*What is needed*: How many separate lines of the data contain "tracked"? Give the count and nothing else.

_ _ _ _

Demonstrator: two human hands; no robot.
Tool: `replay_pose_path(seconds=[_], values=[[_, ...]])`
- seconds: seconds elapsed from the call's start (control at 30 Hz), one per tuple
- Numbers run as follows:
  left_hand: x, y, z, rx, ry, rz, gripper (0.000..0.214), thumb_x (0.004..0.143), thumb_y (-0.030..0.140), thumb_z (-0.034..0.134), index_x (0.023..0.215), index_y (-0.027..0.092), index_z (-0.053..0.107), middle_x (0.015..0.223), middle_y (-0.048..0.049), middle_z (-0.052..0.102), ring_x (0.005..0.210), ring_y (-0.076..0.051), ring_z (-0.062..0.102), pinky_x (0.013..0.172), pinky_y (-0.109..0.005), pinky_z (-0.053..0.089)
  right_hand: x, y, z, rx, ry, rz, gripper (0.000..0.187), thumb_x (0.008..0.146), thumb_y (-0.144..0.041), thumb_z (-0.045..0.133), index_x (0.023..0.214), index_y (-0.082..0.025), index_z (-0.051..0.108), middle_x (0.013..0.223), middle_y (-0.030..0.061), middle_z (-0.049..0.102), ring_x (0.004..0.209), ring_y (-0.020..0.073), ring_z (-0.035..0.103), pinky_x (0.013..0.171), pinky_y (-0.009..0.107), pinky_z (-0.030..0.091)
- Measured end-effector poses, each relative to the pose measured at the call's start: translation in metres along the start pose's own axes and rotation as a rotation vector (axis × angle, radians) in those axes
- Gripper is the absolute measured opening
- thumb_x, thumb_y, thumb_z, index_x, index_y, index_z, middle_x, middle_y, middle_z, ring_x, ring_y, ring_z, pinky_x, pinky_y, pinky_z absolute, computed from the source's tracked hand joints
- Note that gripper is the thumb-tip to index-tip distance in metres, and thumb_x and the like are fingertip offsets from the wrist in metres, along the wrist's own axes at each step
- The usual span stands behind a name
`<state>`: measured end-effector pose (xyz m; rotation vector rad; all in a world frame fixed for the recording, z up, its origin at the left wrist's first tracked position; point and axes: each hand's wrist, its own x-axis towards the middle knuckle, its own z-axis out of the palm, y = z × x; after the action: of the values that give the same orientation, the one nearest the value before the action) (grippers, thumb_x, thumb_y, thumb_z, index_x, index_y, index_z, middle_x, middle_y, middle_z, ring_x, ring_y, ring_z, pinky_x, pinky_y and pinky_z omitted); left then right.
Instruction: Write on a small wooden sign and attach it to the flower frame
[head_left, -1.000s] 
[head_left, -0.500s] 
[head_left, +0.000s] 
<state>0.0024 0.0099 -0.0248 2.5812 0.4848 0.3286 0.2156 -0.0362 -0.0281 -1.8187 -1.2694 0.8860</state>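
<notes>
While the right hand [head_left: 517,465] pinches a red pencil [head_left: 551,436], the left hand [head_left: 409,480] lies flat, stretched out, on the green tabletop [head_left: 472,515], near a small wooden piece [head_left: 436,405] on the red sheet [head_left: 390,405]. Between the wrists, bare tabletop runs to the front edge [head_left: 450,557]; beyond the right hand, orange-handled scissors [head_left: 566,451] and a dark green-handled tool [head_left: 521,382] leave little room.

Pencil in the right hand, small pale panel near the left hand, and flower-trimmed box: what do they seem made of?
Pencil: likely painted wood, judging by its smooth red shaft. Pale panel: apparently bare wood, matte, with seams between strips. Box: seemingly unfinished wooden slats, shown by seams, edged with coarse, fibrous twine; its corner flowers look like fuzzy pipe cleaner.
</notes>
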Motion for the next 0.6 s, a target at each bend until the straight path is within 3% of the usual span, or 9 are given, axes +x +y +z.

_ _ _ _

*Result of this exercise*: 2